◆ **ACTIVITY**
Across the data, every line with the word "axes" counts once; state the total alone.

◆ **THE DATA**
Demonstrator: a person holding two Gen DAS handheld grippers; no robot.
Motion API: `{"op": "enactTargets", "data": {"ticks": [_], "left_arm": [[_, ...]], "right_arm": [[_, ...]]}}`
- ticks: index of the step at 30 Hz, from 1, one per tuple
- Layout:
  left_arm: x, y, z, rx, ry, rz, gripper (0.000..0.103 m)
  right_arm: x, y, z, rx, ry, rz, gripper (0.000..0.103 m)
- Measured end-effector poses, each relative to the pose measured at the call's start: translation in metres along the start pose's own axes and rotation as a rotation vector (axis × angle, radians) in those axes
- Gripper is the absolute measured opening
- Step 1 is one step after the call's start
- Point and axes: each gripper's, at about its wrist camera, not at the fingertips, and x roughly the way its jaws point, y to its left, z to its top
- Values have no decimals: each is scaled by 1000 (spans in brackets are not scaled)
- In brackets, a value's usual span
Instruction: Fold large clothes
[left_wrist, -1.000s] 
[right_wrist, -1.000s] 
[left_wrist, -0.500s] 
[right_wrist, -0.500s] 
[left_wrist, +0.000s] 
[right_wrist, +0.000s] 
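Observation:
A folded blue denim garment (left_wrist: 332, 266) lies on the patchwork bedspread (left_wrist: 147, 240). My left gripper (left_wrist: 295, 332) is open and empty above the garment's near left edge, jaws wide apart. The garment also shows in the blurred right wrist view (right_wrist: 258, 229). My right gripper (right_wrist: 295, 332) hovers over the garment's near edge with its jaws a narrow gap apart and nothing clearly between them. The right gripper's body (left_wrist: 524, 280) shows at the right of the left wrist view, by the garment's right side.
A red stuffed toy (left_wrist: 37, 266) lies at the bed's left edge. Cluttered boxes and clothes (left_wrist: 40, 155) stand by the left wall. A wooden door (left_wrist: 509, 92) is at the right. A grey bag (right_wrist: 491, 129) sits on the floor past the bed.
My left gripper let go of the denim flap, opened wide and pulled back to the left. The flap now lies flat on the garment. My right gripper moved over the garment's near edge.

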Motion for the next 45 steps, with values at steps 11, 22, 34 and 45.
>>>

◆ **RESULT OF THE TASK**
2